**WHAT IS BEING ASKED:** The expected answer holds every line from the first line of the data below through the line containing "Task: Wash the", exactly as written, and no other line.
· · ·
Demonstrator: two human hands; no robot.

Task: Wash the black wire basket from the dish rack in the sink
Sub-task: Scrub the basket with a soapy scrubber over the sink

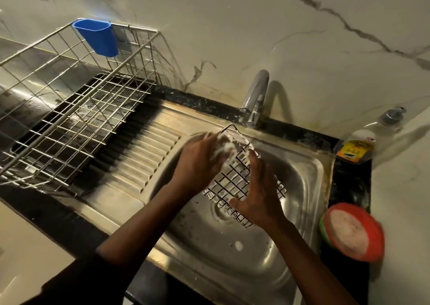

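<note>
Two bare forearms reach in from the near edge over the steel sink (232,269), the left one coming out of a dark sleeve (76,279). The black wire basket (232,183) is inside the basin, above the drain, tilted so that its far corner rises toward the tap. White foam clings to its wires.

The right hand (260,193) lies against the basket's right side. Its fingers are straight and spread along the wires and the thumb is splayed toward the near edge, so it is an open hand steadying rather than clutching. Whether the thumb hooks under a wire cannot be told. The left hand (200,162) is curled around a sudsy lump (226,147), probably a scrub pad though motion blurs it, and presses it on the basket's upper far part.

To the right, on the black counter edge, sits a round red-rimmed tub (353,231) holding a pale paste. Farther back on that side stands a clear pump bottle (363,141) with a yellow label.

To the left, a ribbed drainboard (149,155) adjoins the basin. A steel dish rack (69,109) stands on it over a dark tray. A blue cup (96,37) hangs on the rack's far rim. Behind the sink a chrome tap (256,97) rises against the veined marble wall (302,37).
</note>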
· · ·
**RESPONSE TO THE EXERCISE:**
Demonstrator: two human hands; no robot.

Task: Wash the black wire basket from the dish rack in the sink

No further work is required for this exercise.